Ülkemizde siyaset ne yazık ki para ve güç devşirme mesleği haline gelmiştir. Vatandaşta çok uzun yıllardır böyle yönetildiği ve hep böyle siyasetçileri gördüğü için bu duruma bağışık hale gelmiş, “böyle gelmiş böyle gider “mantığıyla başka bir dünya ve yaşam ne kendisi ne de çocukları için hayal edememektedir.
Oysa kendisini halkından ayırmayan, halkının çıkarlarını her çıkardan üstün tutan, halkıyla paylaşan, toplumun çok üstünde değil ortalama standartlarda yaşayan siyasetçiler Türkiye'ye ekonomik, bilimsel, toplumsal, eğitim alanında çok yol aldıracaktır.
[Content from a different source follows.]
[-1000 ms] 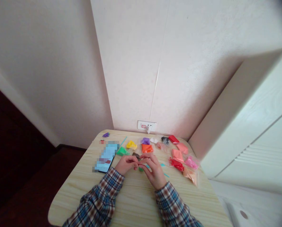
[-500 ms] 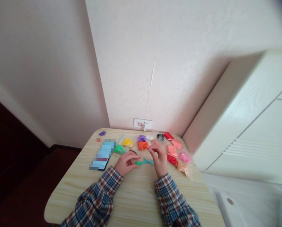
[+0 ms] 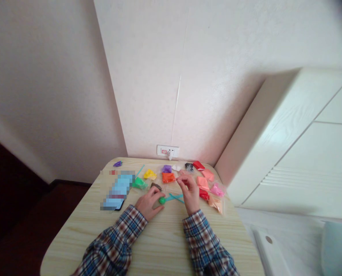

Çünkü onlar bütün vatandaşlarımızın, iş dünyasının, gençlerimizin ve çocuklarımızın örnek aldığı kişilerdir.
Bizi yöneten siyasetçiler bu vasıflara sahip olursa toplum olarak birbirimize karşı daha güvenli, daha dayanışmacı, paylaşımcı ve geleceğe umutla, büyük hayallerle bakan bireyler olmamız kaçınılmazdır.
Buda artık daha fazla vakit kaybetmeden, Cumhuriyetimizin kuruluş felsefesinde bulunan Büyük Önder Mustafa Kemal Atatürk'ün işaret ettiği muasır medeniyetler seviyesine ulaşma ve geçme ülkümüzün gerçekleşmesidir.
Haydi daha fazla vakit kaybetmeyelim, Devlet olarak, daha fazla tasarruf yapalım ve gelecekteki zengin, aydınlık, mutlu günleri gençlerimize armağan edelim!...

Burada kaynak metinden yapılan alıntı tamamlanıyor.